Former state employees lose appeal in rehire dispute

Former employees of the Indiana Attorney General’s Office and the Indiana Department of Child Services who were listed as ineligible for rehire after being let go did not convince the Indiana Court of Appeals that their dismissed cases against the state deserved reversal.

After being terminated from his position as a senior compliant analyst with the AG’s Office in 2003, John Crouch applied for positions with the Indiana Department of Correction and Indiana Bureau of Motor Vehicles 15 years later, but with no success. He filed a complaint after he subsequently learned the State Personnel Department had identified him as not eligible for rehire – a designation in the state database, PeopleSoft, he was not notified of.

The same was true for DCS family case manager Pamela Bowling, who, after being let go from her position with DCS and securing a new job with Indiana Professional Management Group, was also released by IPMG. Bowling asserted her new employer was allegedly forced to terminate her because the state would not grant her a PeopleSoft ID to directly access the state’s technology interface.

Without such access, she said, Bowling could not perform her duties as a case manager with IPMG, but the state denied her access because she had also been listed an ineligible for rehire. Like Crouch, Bowling alleged she was never provided notice by the state of the designation.

Both Crouch and Bowling asserted violations of the 14th Amendment and blacklisting in violation of Indiana Code §§ 22-5-3-1(a) and 22-5-3-2. They requested that the court require the state to remove their respective names from any list, database or program that lists them as not eligible for rehire.

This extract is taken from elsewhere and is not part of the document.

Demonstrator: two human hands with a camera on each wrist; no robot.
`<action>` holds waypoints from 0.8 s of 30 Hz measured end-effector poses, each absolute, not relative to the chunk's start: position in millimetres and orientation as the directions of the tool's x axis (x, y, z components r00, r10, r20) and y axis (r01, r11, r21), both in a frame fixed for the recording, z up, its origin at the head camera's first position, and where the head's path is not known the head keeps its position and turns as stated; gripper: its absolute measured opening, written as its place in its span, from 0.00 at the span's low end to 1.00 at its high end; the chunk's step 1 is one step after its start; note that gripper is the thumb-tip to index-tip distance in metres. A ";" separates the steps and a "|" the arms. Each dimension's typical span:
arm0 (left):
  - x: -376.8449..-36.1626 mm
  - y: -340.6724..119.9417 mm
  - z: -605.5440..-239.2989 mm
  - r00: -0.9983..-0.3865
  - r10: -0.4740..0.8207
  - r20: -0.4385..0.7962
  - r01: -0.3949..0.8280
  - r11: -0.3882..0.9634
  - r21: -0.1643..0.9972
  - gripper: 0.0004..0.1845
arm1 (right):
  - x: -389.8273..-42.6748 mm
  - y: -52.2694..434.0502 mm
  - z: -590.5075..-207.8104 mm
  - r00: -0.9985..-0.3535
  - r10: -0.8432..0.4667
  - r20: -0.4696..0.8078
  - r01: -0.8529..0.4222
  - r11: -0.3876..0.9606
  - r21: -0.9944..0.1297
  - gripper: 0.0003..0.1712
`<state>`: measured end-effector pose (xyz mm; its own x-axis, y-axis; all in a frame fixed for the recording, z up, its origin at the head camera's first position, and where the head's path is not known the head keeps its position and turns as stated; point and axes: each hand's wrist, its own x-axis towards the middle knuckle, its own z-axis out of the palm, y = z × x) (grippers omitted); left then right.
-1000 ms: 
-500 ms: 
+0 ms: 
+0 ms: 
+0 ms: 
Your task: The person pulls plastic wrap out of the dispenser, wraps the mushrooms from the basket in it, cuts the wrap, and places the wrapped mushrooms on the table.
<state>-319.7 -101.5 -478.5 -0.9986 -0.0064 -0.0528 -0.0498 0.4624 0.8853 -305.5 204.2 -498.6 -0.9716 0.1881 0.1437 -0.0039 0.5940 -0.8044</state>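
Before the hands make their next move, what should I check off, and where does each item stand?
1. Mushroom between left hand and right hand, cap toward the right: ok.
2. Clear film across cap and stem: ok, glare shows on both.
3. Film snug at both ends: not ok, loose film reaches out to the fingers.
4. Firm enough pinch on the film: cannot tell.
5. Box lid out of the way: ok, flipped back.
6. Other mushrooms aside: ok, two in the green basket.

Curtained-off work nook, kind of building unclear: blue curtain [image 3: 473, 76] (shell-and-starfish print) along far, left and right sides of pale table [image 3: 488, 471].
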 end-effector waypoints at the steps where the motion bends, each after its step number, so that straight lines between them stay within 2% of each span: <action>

Crouch and Bowling also asked the court to enjoin the state from categorizing them or any other employee as not eligible for rehire without first providing notice and an opportunity to be heard, require personnel director Britni Saunders, in her individual capacity, to pay damages, and require the state to pay penal damages for its violation of I.C. 22-5-3-1(a).

In response, the state moved to dismiss the complaints pursuant to Indiana Trial Rule 12(B)(6) and a memorandum of law, arguing that the plaintiffs – who had filed separate complaints – had no liberty interest in being rehired by the state, and that the alleged statutes did not apply to their claims.

The Marion Superior Court ultimately dismissed the cases with prejudice, prompting appeals. But the Indiana Court of Appeals affirmed the dismissals after finding no grounds for reversal.

As to Crouch, the appellate panel first noted that whether a governmental entity is amenable to suit under 42 U.S.C. § 1983 depends on the meaning of the term “person.” The panel found that the U.S. Supreme Court has held that for § 1983 purposes, “person” does not include a state or its administrative agencies.

It next found Crouch did not request injunctive relief or other prospective relief as to Saunders in her official capacity. In regards to her individual capacity, the appellate court noted Crouch only alleged that he “has broad liberty interests protected by the Constitution of the United States, including, but not limited to, the right to contract, to engage in any of the common occupations of life, and to his good name, reputation, honor and integrity.”

“The complaint does not assert that the designation in the State’s Peoplesoft database was ever made public. Further, Crouch has not alleged that the DOC or BMV requested his personnel file, or that Saunders released his personnel file,” Judge Elaine Brown wrote Thursday in John Crouch v. State of Indiana, Britni Saunders, 19A-CT-1910. “Crouch also does not allege the designation was erroneous or based on false charges or specify a chosen field of employment. Under the circumstances, we cannot say that reversal is warranted.”

Lastly, the COA found it could not say the statute violations alleged by Crouch concerning blacklisting clearly evinces or unequivocally expresses the Legislature’s intention to waive the state’s sovereign immunity under the circumstances.

“As noted, Crouch makes no assertion that the designation was erroneous or based on false charges, and we cannot say reversal is warranted,” Brown concluded.

“With respect to Bowling’s § 1983 claims against the State and Saunders, in her official capacity, we affirm the dismissal of her complaint for the same reasons expressed in Crouch,” Brown wrote in the case of Pamela Bowling v. State of Indiana, Britni Saunders, 19A-CT-1920.